▶ TASK STATEMENT
From the records below, output exactly the lines running from the line containing "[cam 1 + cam" through the line containing "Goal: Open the", and no others.

▶ INPUT
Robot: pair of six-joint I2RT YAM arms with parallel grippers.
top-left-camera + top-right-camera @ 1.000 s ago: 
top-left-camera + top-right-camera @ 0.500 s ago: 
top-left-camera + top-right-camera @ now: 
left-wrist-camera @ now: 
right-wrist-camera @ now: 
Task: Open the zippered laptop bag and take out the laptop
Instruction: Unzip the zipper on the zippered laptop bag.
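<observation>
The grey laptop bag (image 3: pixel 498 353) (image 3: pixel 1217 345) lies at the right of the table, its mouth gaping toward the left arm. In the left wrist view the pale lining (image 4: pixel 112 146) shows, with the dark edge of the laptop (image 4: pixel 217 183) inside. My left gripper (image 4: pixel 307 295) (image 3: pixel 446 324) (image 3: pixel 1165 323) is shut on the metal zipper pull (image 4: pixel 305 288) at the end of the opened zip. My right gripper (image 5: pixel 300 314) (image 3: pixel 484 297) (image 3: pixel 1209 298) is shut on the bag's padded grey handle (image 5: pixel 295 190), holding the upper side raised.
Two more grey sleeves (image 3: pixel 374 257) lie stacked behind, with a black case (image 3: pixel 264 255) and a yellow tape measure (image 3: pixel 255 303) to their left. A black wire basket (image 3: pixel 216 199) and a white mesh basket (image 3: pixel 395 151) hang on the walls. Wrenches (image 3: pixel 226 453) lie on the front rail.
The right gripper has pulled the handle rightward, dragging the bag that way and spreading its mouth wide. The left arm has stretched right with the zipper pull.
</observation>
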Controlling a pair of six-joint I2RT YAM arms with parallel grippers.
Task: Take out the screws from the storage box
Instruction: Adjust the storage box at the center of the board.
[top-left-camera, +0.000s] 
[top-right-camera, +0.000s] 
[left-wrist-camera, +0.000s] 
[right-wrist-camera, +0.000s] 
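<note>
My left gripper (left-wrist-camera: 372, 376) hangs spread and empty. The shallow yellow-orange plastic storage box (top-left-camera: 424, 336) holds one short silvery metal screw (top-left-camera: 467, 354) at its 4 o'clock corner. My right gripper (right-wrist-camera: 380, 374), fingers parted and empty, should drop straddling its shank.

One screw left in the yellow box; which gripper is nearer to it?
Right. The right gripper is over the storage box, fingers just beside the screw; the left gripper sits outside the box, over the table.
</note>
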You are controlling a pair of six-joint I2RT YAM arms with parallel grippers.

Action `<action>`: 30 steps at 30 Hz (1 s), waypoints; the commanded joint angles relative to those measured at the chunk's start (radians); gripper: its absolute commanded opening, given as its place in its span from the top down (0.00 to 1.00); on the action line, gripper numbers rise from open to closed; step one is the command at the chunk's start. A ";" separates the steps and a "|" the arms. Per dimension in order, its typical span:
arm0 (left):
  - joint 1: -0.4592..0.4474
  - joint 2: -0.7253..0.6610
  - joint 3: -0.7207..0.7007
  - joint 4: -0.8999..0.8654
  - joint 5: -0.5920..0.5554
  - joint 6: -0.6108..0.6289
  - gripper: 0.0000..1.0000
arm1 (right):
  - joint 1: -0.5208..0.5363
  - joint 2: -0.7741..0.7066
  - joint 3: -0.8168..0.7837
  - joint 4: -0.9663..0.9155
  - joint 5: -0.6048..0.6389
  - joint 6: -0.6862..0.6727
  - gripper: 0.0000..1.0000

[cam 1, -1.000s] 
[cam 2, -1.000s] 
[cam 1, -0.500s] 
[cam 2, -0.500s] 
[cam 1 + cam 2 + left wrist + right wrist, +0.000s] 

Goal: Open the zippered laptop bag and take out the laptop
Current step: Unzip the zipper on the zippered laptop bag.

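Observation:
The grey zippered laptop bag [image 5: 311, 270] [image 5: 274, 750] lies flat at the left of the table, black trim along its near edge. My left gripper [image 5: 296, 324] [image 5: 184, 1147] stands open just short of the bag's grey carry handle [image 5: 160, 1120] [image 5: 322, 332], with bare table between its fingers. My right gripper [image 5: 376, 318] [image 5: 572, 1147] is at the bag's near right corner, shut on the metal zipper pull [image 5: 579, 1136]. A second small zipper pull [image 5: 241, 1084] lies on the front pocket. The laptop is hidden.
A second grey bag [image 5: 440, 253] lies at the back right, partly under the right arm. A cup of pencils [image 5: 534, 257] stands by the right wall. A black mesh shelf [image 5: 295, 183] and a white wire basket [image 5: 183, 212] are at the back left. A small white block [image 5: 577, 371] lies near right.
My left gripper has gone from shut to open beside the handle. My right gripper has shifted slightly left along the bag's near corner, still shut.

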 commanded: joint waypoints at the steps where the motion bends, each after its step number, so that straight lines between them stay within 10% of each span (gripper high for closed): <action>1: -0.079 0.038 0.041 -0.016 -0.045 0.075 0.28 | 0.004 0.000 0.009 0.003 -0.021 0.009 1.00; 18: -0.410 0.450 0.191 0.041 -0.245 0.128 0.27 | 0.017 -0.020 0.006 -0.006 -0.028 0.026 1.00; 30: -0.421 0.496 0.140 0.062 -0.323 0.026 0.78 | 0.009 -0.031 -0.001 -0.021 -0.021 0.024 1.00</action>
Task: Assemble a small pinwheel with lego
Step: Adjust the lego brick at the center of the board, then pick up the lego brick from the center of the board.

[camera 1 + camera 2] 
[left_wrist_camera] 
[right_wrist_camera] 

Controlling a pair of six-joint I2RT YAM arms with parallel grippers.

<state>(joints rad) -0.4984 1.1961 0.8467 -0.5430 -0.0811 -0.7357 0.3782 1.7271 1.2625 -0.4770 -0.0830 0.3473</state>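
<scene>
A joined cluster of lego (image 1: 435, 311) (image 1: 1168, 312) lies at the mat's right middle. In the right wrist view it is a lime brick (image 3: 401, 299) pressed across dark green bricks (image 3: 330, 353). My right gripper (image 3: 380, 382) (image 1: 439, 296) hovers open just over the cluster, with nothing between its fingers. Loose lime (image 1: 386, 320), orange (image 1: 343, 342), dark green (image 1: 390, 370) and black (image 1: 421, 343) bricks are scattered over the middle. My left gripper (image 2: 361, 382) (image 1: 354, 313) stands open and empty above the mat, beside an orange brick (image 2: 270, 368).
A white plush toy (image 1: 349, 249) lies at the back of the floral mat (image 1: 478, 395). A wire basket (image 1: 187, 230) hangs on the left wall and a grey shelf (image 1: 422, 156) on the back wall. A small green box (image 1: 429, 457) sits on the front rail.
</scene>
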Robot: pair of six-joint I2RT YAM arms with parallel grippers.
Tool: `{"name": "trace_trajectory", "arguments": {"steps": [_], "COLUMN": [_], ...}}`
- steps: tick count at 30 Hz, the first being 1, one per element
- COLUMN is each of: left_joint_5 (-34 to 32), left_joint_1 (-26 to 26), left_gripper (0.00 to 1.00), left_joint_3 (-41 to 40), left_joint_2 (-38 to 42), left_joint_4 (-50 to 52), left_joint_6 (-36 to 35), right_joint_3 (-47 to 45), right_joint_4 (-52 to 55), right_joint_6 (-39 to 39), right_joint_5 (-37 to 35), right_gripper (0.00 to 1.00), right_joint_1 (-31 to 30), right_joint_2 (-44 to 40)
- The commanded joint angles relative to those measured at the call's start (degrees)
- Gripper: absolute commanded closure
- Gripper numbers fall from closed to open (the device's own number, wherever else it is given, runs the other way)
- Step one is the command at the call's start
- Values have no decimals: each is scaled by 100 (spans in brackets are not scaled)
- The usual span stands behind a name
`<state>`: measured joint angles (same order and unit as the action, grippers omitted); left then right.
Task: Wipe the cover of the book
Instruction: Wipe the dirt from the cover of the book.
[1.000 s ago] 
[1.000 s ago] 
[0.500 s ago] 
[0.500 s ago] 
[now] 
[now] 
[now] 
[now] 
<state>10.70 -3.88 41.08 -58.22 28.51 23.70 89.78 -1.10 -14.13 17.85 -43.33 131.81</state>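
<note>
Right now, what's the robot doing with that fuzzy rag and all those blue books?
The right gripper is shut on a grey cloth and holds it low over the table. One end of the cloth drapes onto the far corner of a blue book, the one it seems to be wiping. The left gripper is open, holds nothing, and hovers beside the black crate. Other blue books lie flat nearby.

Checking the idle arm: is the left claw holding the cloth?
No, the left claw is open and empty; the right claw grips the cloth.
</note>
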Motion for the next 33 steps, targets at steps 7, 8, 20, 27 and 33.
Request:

▶ ANSWER SPACE
[cam 1 + cam 2 + left wrist + right wrist, +0.000s] 

Goal: Open the zippered laptop bag and take out the laptop

There is nothing more to this exercise.